QI Senior Sponsors play an essential role in the delivery of all improvement work at CNWL. Without a sponsor, a project can stall, lose sight of the original purpose or address issues that are not an organisational priority. The role of the sponsor is to support teams to deliver meaningful change, at pace. This document outlines what the role of a sponsor is and how a sponsor can help to support a QI Project Team.

Who is a sponsor?

Typically a sponsor is an established leader or manager, who holds influence within the service and/or Division; usually a senior member of staff who has oversight of the service, ward or team involved in the improvement project.  It is ideal to have a sponsor who has some direct managerial responsibility for the service in which a QI project is to take place.  This means that the sponsor does not need to be the ‘most senior manager in the Division’, but someone who is closer to and knows about the service. 

What is the role of a sponsor?

The role of the sponsor is to work with the team lead to agree the focus of the improvement work and sign off the project at the outset, giving the project team ‘authority to act’.  Sponsors do not generally attend project team meetings, but do need to get regular updates on progress to ensure that work is progressing as planned, and if any issues arise, to unblock these quickly.  Sponsors may well be the link between the project team and local governance structures, such as care quality groups or senior management teams. 

Sponsors also provide encouragement to the team helping them to feel that their efforts are valued.  They may also agree that protected time is available to team leads and/or members to allow them to do the work that the project may involve.

What are the sponsor’s responsibilities?

  • Champion the improvement project across the service/division, including at senior and operational forums
  • Ensure all in the service are aware of the basic premise and purpose of the project
  • Give the project team the support and resources needed to take the project forward at pace
  • Have occasional project meetings with the project team
  • Provide expertise and advice on the changes, as needed
  • Challenge the ‘team’ (the core QI project team and the wider service team) on progress and seek remedial action as required. (Using Life QI)
  • Discuss with the team the methodology they are using in their project
  • Seek assurance using data
  • Support the team to overcome barriers and keep moving forward
  • Share successes and support spread and adoption of change throughout the service

Sponsors are:

  • Senior members of staff with a connection to the project team
  • Supportive, but also hold teams to account for progress
  • Regularly updated on progress and may intervene if work is not going as planned
  • Ultimately responsible for the team’s performance
  • Responsible for escalating any problems to Divisional management; this can include issues or concerns that are beyond the scope or influence of the team to be able to change

Sponsors are not:

  • Command and control officers who direct how the team does the work


The infographic above is useful to think about the behaviours of a good sponsor.  The behaviours should not be unfamiliar; they are the characteristics that are seen in any supportive leadership position.  But it is good to remind ourselves to practice these behaviours in our improvement work.

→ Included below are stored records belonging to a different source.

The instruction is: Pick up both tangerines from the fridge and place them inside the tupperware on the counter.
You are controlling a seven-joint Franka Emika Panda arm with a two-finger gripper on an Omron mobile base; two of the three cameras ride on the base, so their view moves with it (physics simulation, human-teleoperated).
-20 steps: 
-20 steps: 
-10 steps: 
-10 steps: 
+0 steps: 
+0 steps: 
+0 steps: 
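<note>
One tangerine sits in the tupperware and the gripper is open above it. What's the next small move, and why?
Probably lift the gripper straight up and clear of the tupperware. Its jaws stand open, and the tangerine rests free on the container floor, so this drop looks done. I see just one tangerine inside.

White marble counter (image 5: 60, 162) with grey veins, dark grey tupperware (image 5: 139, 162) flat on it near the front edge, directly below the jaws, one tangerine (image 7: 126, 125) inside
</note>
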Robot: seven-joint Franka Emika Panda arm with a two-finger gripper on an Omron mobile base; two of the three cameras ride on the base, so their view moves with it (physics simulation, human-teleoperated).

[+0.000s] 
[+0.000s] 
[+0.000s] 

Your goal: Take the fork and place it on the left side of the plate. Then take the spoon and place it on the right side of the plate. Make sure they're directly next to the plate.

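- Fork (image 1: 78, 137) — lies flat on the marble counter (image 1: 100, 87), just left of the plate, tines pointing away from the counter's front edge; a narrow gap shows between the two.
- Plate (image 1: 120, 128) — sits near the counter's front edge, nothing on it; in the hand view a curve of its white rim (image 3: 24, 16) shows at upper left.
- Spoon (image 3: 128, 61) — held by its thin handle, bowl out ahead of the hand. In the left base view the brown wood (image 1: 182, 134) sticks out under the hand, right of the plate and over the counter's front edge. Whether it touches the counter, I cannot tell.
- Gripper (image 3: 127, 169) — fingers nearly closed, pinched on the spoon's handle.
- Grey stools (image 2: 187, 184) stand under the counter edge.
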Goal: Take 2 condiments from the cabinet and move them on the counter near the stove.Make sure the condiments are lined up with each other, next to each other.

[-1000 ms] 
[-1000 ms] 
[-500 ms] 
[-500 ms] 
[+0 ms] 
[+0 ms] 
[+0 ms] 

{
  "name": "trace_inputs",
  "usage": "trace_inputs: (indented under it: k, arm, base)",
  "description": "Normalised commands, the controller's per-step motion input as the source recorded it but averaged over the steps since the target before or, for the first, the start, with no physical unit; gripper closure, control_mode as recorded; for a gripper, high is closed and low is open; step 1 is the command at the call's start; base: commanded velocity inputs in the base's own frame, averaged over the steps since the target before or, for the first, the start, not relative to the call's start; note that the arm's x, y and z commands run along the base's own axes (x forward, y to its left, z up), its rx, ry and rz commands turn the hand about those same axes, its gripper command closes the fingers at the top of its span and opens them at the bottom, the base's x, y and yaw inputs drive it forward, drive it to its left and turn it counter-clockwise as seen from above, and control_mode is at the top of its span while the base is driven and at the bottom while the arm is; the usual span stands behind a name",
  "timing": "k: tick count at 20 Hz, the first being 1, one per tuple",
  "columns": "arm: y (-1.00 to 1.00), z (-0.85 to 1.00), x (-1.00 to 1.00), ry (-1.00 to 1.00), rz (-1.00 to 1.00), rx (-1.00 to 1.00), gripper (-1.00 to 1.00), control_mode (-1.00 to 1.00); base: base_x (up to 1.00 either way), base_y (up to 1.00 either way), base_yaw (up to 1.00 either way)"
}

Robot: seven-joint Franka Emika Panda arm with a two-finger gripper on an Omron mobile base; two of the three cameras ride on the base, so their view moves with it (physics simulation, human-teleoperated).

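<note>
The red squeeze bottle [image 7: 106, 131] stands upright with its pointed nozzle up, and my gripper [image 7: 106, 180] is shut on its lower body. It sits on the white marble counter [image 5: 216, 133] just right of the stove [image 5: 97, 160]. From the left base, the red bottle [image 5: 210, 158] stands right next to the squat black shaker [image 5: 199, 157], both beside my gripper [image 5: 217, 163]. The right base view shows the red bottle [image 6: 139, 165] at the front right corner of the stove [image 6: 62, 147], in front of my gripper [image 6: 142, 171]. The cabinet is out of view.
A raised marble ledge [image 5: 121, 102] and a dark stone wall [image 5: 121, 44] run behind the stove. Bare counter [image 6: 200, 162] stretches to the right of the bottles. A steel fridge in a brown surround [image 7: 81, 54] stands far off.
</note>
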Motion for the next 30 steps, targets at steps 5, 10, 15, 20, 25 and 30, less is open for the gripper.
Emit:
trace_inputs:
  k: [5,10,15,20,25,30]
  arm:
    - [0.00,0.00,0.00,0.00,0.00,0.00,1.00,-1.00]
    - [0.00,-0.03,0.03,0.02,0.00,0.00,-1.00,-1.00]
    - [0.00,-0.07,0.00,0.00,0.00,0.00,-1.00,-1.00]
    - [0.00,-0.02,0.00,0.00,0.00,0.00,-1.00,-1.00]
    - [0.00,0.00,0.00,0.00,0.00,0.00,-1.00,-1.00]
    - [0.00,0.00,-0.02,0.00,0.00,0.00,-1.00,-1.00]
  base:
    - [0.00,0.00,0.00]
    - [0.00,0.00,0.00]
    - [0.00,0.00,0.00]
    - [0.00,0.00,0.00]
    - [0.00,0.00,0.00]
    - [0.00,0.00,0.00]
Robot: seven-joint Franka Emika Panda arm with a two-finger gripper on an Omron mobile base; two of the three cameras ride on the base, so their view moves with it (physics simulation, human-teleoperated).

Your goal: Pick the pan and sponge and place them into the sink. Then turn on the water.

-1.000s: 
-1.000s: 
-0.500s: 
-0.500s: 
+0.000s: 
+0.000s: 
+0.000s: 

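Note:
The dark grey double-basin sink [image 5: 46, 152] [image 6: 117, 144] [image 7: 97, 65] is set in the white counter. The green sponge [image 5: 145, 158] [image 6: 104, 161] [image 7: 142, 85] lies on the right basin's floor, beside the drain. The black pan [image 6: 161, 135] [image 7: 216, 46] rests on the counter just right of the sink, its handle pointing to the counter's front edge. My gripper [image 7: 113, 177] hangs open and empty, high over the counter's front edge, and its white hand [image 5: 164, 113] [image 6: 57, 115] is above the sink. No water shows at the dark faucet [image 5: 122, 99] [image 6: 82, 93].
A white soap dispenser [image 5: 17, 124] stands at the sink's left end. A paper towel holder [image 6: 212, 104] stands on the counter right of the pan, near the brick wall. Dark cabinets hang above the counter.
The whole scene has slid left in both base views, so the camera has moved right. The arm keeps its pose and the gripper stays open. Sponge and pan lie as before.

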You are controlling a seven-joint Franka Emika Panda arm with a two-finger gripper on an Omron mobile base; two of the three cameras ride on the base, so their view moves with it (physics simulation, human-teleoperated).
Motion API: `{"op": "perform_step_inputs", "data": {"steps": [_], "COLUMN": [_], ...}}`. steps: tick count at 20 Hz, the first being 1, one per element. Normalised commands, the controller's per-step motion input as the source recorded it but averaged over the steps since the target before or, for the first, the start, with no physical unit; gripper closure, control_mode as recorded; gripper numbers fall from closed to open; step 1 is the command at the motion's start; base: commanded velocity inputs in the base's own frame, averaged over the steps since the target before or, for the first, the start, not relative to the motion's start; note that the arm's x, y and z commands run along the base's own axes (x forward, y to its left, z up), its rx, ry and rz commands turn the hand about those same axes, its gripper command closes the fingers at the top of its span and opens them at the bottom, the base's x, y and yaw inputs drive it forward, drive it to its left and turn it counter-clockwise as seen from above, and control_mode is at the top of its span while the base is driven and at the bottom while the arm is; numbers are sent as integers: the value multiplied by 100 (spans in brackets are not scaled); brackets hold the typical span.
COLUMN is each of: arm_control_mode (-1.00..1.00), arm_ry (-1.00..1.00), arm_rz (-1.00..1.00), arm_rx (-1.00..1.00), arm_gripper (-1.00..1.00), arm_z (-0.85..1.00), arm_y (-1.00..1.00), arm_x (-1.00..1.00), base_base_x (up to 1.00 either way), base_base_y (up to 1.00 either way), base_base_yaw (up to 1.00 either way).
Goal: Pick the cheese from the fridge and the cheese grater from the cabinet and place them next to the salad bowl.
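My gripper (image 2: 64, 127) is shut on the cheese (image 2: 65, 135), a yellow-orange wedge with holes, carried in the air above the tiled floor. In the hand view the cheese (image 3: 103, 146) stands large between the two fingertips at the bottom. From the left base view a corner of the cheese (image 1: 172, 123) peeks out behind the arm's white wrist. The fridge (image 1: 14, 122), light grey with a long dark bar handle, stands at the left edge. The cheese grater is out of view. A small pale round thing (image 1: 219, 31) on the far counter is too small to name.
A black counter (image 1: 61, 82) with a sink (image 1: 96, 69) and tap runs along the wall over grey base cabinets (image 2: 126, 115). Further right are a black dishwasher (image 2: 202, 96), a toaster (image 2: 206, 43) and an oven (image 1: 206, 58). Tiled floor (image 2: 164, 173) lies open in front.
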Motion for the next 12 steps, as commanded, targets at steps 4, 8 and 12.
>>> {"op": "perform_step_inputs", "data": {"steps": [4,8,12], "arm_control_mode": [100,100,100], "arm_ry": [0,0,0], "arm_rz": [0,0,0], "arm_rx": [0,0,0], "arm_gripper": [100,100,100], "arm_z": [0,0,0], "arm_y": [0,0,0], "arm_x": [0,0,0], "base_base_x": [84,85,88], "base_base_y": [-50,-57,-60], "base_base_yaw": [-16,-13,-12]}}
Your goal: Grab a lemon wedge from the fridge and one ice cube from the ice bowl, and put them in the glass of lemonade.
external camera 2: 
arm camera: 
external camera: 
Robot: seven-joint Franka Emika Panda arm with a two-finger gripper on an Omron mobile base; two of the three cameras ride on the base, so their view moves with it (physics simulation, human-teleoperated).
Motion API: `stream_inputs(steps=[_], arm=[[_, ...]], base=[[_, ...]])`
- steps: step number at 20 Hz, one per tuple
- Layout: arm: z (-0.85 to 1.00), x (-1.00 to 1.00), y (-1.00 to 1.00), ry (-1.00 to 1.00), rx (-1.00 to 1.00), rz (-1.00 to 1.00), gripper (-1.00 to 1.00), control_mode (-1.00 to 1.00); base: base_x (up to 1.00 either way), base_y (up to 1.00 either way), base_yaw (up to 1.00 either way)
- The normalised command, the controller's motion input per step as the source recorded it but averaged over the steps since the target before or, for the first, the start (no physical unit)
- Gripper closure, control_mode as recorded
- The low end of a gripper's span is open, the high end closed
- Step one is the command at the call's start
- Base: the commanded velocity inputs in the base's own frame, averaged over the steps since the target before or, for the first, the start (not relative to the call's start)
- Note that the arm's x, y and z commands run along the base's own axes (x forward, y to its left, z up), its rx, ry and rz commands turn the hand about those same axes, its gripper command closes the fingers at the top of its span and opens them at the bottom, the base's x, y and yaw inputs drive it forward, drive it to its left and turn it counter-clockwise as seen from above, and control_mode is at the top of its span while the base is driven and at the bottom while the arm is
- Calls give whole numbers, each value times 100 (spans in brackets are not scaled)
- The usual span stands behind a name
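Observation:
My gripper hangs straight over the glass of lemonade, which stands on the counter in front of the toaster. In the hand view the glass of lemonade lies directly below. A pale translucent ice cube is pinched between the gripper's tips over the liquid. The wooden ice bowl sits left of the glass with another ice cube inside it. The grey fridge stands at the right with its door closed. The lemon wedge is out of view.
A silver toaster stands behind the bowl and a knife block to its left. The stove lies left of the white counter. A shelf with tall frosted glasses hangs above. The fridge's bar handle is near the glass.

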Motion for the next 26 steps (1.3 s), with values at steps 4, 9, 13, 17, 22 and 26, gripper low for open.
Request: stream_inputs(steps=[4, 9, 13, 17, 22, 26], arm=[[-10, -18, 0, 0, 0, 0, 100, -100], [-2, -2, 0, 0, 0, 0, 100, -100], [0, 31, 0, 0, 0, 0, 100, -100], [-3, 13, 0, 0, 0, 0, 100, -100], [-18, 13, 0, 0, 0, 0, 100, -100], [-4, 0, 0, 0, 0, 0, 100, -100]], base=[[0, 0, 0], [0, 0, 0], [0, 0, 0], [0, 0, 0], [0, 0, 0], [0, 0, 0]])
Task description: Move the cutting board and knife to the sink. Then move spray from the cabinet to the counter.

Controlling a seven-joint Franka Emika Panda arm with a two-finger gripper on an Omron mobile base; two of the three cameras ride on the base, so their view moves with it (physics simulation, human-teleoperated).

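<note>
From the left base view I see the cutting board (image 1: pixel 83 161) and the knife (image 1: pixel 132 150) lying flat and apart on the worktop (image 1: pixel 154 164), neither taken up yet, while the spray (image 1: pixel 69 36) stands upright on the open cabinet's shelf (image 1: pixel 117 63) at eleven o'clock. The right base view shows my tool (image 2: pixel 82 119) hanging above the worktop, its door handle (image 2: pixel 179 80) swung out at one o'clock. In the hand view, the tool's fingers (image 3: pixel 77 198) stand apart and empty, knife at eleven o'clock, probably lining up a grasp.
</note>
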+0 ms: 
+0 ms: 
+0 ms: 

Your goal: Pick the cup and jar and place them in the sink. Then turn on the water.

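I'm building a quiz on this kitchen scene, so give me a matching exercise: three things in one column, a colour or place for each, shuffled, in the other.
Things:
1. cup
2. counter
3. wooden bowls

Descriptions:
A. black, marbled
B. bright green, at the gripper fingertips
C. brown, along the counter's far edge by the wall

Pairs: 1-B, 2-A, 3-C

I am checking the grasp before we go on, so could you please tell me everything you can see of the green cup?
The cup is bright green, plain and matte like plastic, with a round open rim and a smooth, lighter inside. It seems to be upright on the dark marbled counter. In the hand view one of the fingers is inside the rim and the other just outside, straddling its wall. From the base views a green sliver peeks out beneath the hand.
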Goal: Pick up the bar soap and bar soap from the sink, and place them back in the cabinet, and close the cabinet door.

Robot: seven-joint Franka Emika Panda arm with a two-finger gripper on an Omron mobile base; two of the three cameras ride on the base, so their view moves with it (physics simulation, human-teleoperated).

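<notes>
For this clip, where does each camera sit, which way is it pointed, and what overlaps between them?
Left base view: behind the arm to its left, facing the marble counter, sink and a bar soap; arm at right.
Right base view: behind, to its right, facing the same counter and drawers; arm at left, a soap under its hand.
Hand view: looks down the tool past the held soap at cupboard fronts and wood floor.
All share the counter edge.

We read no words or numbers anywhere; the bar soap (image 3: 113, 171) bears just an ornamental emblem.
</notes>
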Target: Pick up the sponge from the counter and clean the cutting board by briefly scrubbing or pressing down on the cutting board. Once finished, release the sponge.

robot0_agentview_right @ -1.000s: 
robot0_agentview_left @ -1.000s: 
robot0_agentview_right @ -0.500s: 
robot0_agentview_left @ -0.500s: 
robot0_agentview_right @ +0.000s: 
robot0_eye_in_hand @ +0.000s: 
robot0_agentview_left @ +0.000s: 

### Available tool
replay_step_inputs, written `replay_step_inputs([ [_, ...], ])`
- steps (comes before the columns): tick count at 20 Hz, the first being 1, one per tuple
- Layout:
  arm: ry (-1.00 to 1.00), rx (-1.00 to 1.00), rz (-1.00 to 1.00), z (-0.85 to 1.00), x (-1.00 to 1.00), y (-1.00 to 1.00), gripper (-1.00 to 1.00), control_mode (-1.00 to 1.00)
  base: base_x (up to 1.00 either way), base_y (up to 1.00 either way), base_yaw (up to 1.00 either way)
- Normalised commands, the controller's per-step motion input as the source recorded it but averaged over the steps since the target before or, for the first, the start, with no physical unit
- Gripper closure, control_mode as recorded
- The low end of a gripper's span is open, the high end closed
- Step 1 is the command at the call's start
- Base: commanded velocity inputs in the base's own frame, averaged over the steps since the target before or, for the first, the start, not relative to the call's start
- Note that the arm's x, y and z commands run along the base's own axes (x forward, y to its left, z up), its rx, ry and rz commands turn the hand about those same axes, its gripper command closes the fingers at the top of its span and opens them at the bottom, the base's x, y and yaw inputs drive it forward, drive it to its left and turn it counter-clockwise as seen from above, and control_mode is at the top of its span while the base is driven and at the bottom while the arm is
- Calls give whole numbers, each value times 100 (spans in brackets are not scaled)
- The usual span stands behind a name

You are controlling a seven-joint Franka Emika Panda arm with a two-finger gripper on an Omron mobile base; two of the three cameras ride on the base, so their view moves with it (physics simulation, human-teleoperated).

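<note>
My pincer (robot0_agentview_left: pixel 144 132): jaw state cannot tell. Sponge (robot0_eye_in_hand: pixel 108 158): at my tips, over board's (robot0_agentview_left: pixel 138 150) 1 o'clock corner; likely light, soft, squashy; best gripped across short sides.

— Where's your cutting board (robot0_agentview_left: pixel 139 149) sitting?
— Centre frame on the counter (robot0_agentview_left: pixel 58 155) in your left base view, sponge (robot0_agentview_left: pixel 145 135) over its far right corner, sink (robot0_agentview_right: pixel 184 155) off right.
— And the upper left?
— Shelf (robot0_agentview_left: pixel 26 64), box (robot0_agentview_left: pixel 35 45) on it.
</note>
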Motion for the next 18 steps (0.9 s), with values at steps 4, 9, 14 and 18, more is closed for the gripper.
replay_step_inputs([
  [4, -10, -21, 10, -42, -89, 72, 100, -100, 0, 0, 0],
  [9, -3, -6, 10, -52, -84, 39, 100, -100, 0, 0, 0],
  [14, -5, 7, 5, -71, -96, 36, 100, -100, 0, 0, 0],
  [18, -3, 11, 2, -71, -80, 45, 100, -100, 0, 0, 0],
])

Reporting and Communication

The mechanism by which project teams can efficiently communicate what is going on in their project is the use of highlight reports, which detail whether the project is on track, the major risks, what was done in the past month and what is planned for the month ahead.  This can all be on one page, so it does not need to become a time-consuming job.

Depending upon the level of complexity of a project or how important it is to the strategic objectives of a service, it may be appropriate to hold regular check-ins using a more formal project meeting. Such meetings need to be purposeful and supportive, rather than feeling like a performance review.  The aim of the meeting should be to present and discuss the progress of the project, celebrate successes and to explore ways to overcome barriers to improvement or any challenges that the project team are facing.  Further information about running such a meeting is included at the end of this article.

The more informal ‘project chat’ can also be very helpful and encouraging for teams; sponsors who show interest in QI activities when out and about or meeting with a team, often referred to as ‘walking the walk’, can help to reassure a project team that their improvement work really matters.

Running a project meeting

The purpose of project meetings are to…

  1. Talk about what is going well and what challenges are emerging. Projects often encounter significant barriers within the organisation, and it’s important for senior leaders doing the review to understand how they can help the team reach its goals.
  2. Discuss learning their improvement projects – you may ask “what learning is emerging from your plan, do, study, act (PDSA) cycles?” and discuss ideas for next tests of change
  3. Observe data collected in line with the projects measurement plan – you may ask “do you have any measures? What are they telling you?”
  4. Ask the team how they are feeling about change
  5. Ask the team if they have other ideas for improvement
  6. Provide guidance, support, energy and stimulation for the project team's improvement effort.